[[ THE DATA open ]]

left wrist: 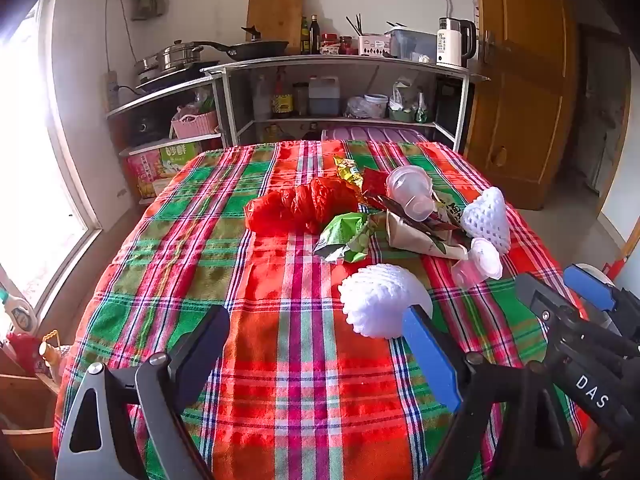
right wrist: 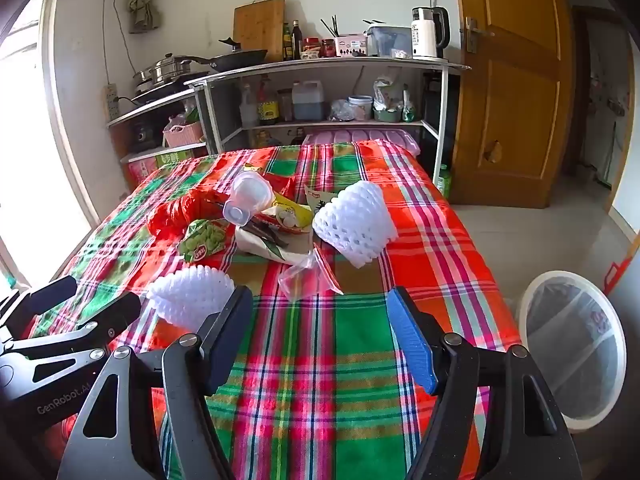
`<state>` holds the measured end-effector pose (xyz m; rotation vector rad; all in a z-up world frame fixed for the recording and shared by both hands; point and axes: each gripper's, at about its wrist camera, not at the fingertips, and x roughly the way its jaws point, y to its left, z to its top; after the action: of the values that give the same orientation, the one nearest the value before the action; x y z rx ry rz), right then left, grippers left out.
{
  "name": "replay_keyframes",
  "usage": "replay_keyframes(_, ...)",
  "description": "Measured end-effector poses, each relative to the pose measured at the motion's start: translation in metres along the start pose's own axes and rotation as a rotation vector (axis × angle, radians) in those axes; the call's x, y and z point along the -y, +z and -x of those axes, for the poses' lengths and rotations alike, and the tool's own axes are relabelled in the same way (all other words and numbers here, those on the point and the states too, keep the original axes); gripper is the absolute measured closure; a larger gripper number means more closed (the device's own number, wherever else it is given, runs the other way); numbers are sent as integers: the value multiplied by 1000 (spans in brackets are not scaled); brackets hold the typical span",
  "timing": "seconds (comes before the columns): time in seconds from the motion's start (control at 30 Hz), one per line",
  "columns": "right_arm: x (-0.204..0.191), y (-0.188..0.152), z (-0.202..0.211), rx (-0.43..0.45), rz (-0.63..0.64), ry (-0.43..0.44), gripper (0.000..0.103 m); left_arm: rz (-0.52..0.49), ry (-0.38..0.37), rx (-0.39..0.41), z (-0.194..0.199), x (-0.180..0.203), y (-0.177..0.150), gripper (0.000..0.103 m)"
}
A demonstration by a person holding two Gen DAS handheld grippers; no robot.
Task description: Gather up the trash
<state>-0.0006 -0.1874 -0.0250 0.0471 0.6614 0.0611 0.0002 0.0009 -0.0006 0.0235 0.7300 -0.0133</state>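
Litter heap on a plaid tablecloth, seen from both wrist views. The heap lies mid-table, ahead of both grippers and touched by neither. It comprises a crumpled red plastic bag, a green snack wrapper, clear plastic cups, a paper wrapper, and a clear zip bag. Two white foam fruit nets flank it: the far foam net at the heap's right edge, the near foam net at the front.

Left gripper: jaws spread wide with only cloth between them; the near foam net sits just beyond the tip of its blue-padded finger, off to the right of the gap.

Right gripper: jaws likewise wide and empty; the zip bag lies just ahead of the gap, the near foam net beside the left finger.

A white lined bin stands on the floor beside the table's right edge. Kitchen shelves stand behind the table's far end.
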Motion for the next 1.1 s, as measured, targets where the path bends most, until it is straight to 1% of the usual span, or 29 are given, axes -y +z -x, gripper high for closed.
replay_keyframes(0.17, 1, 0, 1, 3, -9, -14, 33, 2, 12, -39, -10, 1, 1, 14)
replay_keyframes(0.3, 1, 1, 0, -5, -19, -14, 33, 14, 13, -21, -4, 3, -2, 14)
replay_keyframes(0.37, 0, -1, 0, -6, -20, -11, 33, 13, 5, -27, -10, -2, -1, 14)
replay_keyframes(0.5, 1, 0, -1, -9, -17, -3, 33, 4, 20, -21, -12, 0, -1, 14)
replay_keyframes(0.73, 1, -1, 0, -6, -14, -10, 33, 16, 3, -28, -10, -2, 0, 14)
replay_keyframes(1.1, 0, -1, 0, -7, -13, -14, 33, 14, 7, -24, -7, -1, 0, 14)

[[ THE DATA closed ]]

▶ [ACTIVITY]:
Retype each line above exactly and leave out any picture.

▶ [OUTPUT OF THE EXERCISE]:
left wrist: 
right wrist: 
`<state>` holds the measured end-effector pose (xyz m; rotation vector rad; all in a z-up world frame fixed for the recording and shared by both hands; point and axes: each gripper's, at about its wrist camera, not at the fingertips, and x roughly the way its jaws point, y to its left, z to its top; after the action: of the values that give the same orientation, the one nearest the value before the action; x y z rx ry rz), right then left, grippers left out.
{
  "name": "replay_keyframes",
  "usage": "replay_keyframes(_, ...)",
  "description": "Measured end-effector poses, each relative to the pose measured at the motion's start: translation in metres along the start pose's own axes and rotation as a rotation vector (axis × angle, radians) in those axes; the call's x, y and z point along the -y, +z and -x of those axes, for the poses' lengths and rotations alike, and the tool's own axes are relabelled in the same way (all other words and numbers here, those on the point and the states too, keep the original axes); gripper is the absolute measured closure; a larger gripper number means more closed (the device's own number, wherever else it is given, runs the other way); numbers are sent as integers: the value multiplied by 1000 (spans in brackets are not scaled); brackets hold the typical span",
  "timing": "seconds (comes before the columns): time in seconds from the motion's start (control at 30 Hz), one per line",
  "columns": "right_arm: x (-0.204..0.191), y (-0.188..0.152), z (-0.202..0.211), rx (-0.43..0.45), rz (-0.63..0.64), ry (-0.43..0.44), gripper (0.000..0.103 m); left_arm: rz (-0.52..0.49), ry (-0.38..0.37), rx (-0.39..0.41), z (-0.194..0.199), x (-0.180..0.203), y (-0.177..0.150), gripper (0.000..0.103 m)"
}
A demonstration by a person holding two Gen DAS handheld grippers; no robot.
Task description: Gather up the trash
<state>-0.0006 -0.1874 -0.0250 0.0471 0.6614 0.0611 0.0002 0.0009 -0.0006 0.0235 0.7300 -0.0133</state>
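Litter heap on a plaid tablecloth, seen from both wrist views. The heap lies mid-table, ahead of both grippers and touched by neither. It comprises a crumpled red plastic bag, a green snack wrapper, clear plastic cups, a paper wrapper, and a clear zip bag. Two white foam fruit nets flank it: the far foam net at the heap's right edge, the near foam net at the front.

Left gripper: jaws spread wide with only cloth between them; the near foam net sits just beyond the tip of its blue-padded finger, off to the right of the gap.

Right gripper: jaws likewise wide and empty; the zip bag lies just ahead of the gap, the near foam net beside the left finger.

A white lined bin stands on the floor beside the table's right edge. Kitchen shelves stand behind the table's far end.
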Motion for the next 1.1 s, as measured, targets where the path bends most, until it is straight to 1% of the usual span, or 29 are given, axes -y +z -x, gripper high for closed.
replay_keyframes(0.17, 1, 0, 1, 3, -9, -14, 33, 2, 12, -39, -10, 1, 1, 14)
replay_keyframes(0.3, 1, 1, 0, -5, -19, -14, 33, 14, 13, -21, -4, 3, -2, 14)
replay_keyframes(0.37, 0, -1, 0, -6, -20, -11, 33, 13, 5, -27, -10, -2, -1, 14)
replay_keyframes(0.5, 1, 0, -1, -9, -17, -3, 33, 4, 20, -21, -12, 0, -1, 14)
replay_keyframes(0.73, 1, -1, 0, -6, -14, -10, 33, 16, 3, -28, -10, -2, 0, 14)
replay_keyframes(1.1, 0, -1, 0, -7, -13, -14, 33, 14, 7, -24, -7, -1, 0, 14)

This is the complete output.